* _WORK REQUIRED_: Please give back word for word the lines below, from the first one through the one with "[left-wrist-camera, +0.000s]".

(Beginning of THE INPUT)

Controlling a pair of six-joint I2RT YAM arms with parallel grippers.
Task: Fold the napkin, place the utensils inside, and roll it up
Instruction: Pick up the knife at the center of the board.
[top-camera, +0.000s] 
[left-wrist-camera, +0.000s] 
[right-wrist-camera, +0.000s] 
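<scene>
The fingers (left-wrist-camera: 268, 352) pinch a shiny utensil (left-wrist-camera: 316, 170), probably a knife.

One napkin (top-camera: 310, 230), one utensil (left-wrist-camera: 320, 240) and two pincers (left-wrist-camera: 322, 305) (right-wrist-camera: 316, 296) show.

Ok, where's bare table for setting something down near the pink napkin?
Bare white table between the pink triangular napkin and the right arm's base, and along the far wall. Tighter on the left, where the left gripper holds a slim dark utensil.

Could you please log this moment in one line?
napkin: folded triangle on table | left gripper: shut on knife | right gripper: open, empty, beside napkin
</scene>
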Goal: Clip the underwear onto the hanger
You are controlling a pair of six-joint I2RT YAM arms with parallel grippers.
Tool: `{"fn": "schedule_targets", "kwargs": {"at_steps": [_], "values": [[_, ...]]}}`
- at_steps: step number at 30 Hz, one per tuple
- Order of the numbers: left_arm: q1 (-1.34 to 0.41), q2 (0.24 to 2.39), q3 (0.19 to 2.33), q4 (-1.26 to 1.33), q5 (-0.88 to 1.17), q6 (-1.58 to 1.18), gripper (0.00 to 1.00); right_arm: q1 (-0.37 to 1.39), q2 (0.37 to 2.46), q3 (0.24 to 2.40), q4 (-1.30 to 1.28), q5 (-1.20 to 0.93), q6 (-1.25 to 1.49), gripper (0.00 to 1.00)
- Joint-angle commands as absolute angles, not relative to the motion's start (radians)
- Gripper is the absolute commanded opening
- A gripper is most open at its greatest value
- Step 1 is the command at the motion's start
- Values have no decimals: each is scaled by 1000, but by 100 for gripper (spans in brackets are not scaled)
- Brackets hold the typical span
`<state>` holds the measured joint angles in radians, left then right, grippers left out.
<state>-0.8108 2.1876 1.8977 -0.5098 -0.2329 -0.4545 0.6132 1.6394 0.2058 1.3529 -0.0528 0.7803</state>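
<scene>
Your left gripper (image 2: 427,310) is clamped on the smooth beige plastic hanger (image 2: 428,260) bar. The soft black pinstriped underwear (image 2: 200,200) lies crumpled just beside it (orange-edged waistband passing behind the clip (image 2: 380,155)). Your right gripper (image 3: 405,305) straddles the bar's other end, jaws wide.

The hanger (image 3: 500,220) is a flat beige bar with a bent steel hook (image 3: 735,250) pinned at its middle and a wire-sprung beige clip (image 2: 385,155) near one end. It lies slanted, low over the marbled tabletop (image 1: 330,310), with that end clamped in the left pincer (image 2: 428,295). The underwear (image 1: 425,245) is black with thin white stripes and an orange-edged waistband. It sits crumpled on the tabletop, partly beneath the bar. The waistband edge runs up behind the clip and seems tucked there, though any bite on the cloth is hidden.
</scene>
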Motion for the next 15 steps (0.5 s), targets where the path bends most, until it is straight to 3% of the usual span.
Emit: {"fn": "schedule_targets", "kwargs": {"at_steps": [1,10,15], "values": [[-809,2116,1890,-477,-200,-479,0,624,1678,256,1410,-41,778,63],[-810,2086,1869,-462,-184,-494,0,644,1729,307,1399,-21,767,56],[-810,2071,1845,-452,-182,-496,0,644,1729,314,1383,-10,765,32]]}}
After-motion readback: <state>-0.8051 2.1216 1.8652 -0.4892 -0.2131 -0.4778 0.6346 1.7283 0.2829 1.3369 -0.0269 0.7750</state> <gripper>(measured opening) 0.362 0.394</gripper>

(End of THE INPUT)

* _FINAL ANSWER_:
Controlling a pair of six-joint I2RT YAM arms with parallel grippers.
Task: Fold the napkin, place the utensils inside, and roll it up
Instruction: Pick up the knife at the center of the board.
[top-camera, +0.000s] 
[left-wrist-camera, +0.000s] 

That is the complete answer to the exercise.